MOINS DE 100 BUS DAKAR DEM DIKK EN CIRCULATION DANS DAKAR, EN ATTENDANT L’ARRIVEE D’UNE COMMANDE ANNONCEE DE 500 AUTRES
Par contre, un ancien journaliste du Desk Social de Sud Fm, la première radio privée du Sénégal, souligne qu’«avec les bus «Tata» et le Train Express Régional (TER), les problèmes du transport sont atténués dans Dakar et sa banlieue. Il y avait un moment, la situation du transport urbain était désastreuse. La défunte société SOTRAC, son dépôt à Thiaroye était rempli de bus défectueux. Les populations étaient confrontées à de sérieux problèmes. Les cars Niaga Ndiaye et les cars rapides qui devaient suppléer à ce déficit ont installé la pagaille : surcharge, flambée des tarifs du transport. En outre, les apprentis chauffeurs sont très désagréables avec des clients».
Et d’ajouter : «Cependant, pour ce qui est de Dakar Dem Dikk, il y a moins de 100 bus en circulation dans la région de Dakar. Le parc automobile attend d’être renouvelé, avec ce partenariat entre la République Thèques et le Sénégal. D’ailleurs, une mission a été effectuée par la Commission sénégalaise dans ce pays partenaire, en septembre dernier. Lors de cette visite, un contrat de 500 bus a été signé. Cette commande, dont la livraison est imminente, va s’effectuer en lots. Pour cette année, les nombreux usagers doivent prendre leur mal en patience. Seuls les établissements qui ont des conventions de partenariat avec l’entreprise vont être servis ; il s’agit du lycée français Jean Mermoz, Mariama Niasse, Birago Diop, entre autres», explique-t-il, en réponse à nos questions.

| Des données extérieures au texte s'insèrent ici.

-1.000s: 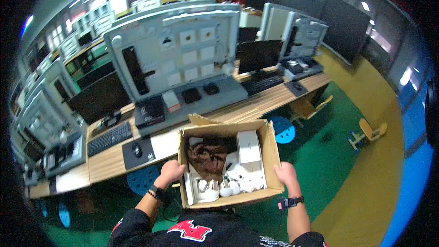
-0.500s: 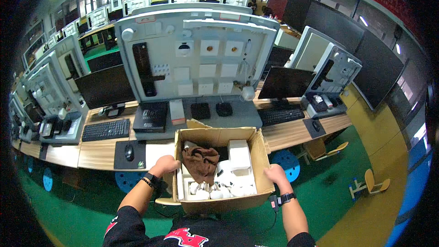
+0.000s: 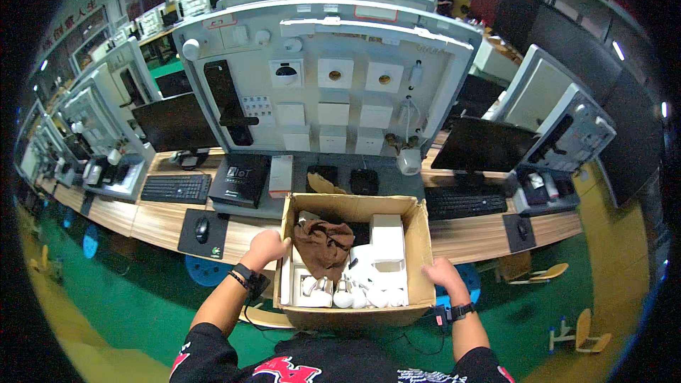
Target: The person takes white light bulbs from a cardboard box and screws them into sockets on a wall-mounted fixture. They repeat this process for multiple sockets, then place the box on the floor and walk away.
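An open cardboard box (image 3: pixel 358 320) is held level between my hands, at the front edge of the desk. My left hand (image 3: pixel 267 247) is closed on its left side, near the upper edge. On the opposite wall my right hand (image 3: pixel 444 274) grips the right side; some of its fingers are hidden. Inside the box a crumpled brown cloth (image 3: pixel 323 247) lies at the left. A small white box (image 3: pixel 387 236) stands at the right rear. Several rounded white pieces that look like light bulbs (image 3: pixel 343 295) fill the front.
Behind the box rises a grey display board (image 3: pixel 305 110) with mounted devices. On the desk are a black box (image 3: pixel 240 180), a white carton (image 3: pixel 281 174), keyboards (image 3: pixel 176 189), a mouse (image 3: pixel 201 229) and monitors (image 3: pixel 177 123). Blue stools (image 3: pixel 206 269) stand below the desk edge.
I have come closer to the display board, which looks larger. The box, still in both hands, has shifted slightly right in the view. Its contents look unchanged.
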Tool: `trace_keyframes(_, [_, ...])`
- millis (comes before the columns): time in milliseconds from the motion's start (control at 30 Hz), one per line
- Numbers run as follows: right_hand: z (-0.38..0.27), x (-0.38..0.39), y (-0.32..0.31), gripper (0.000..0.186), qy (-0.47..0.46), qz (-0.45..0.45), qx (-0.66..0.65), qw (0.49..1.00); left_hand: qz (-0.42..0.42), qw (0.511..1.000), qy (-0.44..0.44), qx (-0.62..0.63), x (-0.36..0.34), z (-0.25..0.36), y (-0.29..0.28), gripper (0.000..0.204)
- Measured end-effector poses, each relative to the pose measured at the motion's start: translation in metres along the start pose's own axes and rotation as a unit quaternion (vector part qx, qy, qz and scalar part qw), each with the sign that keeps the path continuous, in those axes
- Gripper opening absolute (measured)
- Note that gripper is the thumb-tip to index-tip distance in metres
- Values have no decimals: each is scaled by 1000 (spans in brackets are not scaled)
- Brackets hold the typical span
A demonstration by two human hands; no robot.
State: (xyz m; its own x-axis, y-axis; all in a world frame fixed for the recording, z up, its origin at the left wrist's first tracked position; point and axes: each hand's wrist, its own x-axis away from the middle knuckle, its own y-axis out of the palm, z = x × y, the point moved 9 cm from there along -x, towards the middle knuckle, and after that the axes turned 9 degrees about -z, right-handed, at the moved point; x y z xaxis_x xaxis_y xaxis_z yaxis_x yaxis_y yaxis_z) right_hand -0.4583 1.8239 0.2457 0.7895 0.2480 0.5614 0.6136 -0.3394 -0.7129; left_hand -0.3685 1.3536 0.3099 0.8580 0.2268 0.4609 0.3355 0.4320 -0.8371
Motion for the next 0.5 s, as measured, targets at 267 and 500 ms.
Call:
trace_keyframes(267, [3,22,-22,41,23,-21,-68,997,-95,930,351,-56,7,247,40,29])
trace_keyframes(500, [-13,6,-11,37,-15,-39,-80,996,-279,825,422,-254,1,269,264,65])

«ARRETER DE FAIRE DES BOYS DES BOUCS EMISSAIRES»
A Dieupeul, nous avons assisté à une passe d’arme entre des clients et le chauffeur d’un bus de la ligne 10. Las d’attendre, ils ont protesté contre le retard du P10. La réplique du conducteur ne s’est pas fait attendre : «ces problèmes sont les conséquences des actes de vandalisme perpétrés par les boys, lors des manifestations de juin. Voilà maintenant la situations dans laquelle on se retrouve», a-t-il martelé.

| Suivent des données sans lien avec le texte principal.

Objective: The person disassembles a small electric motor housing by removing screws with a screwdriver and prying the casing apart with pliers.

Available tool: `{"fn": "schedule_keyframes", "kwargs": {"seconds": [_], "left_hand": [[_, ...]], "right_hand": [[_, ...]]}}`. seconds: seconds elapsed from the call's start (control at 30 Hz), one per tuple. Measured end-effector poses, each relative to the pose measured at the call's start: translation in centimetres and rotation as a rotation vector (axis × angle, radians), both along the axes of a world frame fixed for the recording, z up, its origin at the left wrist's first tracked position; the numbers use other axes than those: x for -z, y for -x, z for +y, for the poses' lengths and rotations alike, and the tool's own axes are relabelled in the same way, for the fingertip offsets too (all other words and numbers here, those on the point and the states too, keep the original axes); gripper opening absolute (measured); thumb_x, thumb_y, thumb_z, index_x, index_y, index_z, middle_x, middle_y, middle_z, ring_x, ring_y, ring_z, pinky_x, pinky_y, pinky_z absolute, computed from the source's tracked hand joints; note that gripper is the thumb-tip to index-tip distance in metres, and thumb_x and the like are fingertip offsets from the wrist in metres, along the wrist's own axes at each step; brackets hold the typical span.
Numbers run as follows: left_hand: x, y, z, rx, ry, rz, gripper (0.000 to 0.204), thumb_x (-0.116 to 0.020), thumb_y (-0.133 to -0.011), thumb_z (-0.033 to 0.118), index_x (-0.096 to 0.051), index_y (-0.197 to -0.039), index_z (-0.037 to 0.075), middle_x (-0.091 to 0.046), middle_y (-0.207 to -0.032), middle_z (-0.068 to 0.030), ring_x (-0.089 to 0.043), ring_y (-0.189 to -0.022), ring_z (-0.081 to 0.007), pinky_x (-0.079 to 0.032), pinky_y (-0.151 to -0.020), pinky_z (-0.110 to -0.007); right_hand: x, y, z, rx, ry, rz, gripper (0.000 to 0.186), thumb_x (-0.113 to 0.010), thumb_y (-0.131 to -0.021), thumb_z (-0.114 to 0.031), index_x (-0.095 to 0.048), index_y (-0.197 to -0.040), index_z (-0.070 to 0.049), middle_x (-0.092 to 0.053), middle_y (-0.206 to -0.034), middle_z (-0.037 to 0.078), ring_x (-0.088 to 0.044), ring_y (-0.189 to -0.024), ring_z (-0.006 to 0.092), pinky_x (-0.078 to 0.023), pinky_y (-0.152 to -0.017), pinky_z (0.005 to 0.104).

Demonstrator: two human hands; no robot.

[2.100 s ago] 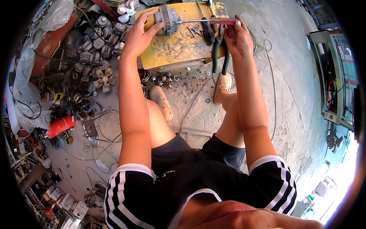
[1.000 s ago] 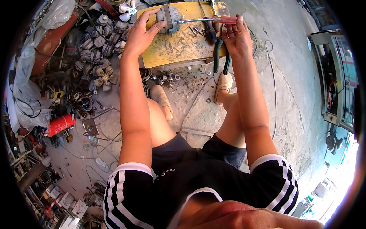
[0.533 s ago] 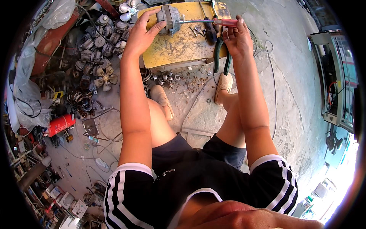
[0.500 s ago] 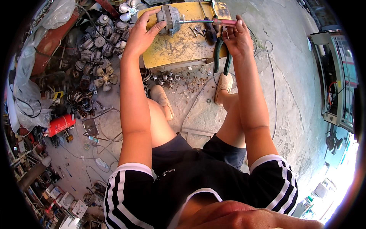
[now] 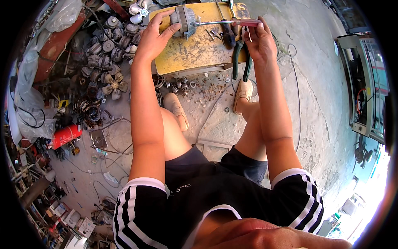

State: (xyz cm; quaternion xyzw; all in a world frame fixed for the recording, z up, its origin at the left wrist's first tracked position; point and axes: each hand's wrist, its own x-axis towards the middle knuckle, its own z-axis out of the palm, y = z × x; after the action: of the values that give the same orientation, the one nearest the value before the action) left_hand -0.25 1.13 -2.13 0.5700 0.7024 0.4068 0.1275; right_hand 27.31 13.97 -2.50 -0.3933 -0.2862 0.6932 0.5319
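Observation:
My left hand [image 5: 156,35] is closed round the near and left side of a grey finned electric motor [image 5: 182,21], which lies on its side on a worn yellow board [image 5: 182,54]. In my right hand [image 5: 260,40] is the reddish clear handle of a screwdriver [image 5: 248,23]. Its long shaft runs level to the left, and the tip meets the motor's right face. Under the shaft lie a dark-handled tool [image 5: 228,36] and a few loose screws [image 5: 214,34]. Green-handled pliers [image 5: 241,60] stick out over the board's near right edge, just left of my right hand.
Many used motors [image 5: 105,47] and fan blades [image 5: 114,86] are heaped left of the board. A red cylinder [image 5: 66,136] lies lower left. Small metal parts [image 5: 180,86] and debris litter the floor between my feet. A cable [image 5: 296,83] trails at right, near a glass-fronted cabinet [image 5: 367,83].
My right hand has turned slightly around the screwdriver handle, and its fingers have shifted. The handle sits a little higher. My left hand and the motor stay in place.

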Motion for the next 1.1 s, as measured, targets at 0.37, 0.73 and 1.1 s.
{"fn": "schedule_keyframes", "kwargs": {"seconds": [0.37,0.73,1.1], "left_hand": [[0.4,0.2,0.1,0.004,-0.015,0.009,0.061,-0.066,-0.088,0.055,-0.054,-0.135,0.019,-0.060,-0.132,-0.0169,-0.056,-0.123,-0.0373,-0.045,-0.101,-0.046],[0.4,0.2,0.0,0.007,-0.019,0.016,0.060,-0.066,-0.088,0.055,-0.055,-0.134,0.018,-0.060,-0.132,-0.0167,-0.056,-0.123,-0.0365,-0.044,-0.102,-0.045],[0.4,0.2,0.0,0.004,-0.019,0.020,0.061,-0.065,-0.088,0.055,-0.054,-0.135,0.018,-0.060,-0.132,-0.0167,-0.057,-0.122,-0.0365,-0.043,-0.101,-0.045]], "right_hand": [[-0.6,0.4,-0.6,0.018,0.082,0.074,0.032,-0.054,-0.102,-0.021,-0.053,-0.133,-0.015,-0.062,-0.116,0.005,-0.059,-0.107,0.0181,-0.045,-0.093,0.0399],[-1.0,0.8,-0.9,0.055,0.099,0.052,0.033,-0.048,-0.104,-0.019,-0.049,-0.136,-0.011,-0.061,-0.119,0.007,-0.059,-0.109,0.0195,-0.046,-0.094,0.0412],[-1.3,0.9,-1.1,0.050,0.079,0.043,0.035,-0.049,-0.104,-0.018,-0.047,-0.138,-0.010,-0.060,-0.120,0.007,-0.060,-0.107,0.0184,-0.045,-0.092,0.0390]]}}
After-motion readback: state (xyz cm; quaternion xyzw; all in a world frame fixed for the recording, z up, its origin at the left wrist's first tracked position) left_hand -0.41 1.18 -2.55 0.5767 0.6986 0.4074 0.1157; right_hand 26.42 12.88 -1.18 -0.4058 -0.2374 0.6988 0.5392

«C’est faux ! Arrêtez de faire des boys vos boucs émissaires. Avant les événements de juin, les rotations des bus se faisaient de façon irrégulière. Les gens perdaient beaucoup de temps au niveau des arrêts bus. Pis, dans les localités de la banlieue, les gens peuvent rester une journée entière sans voir un seul bus passer», a rétorqué un client amer.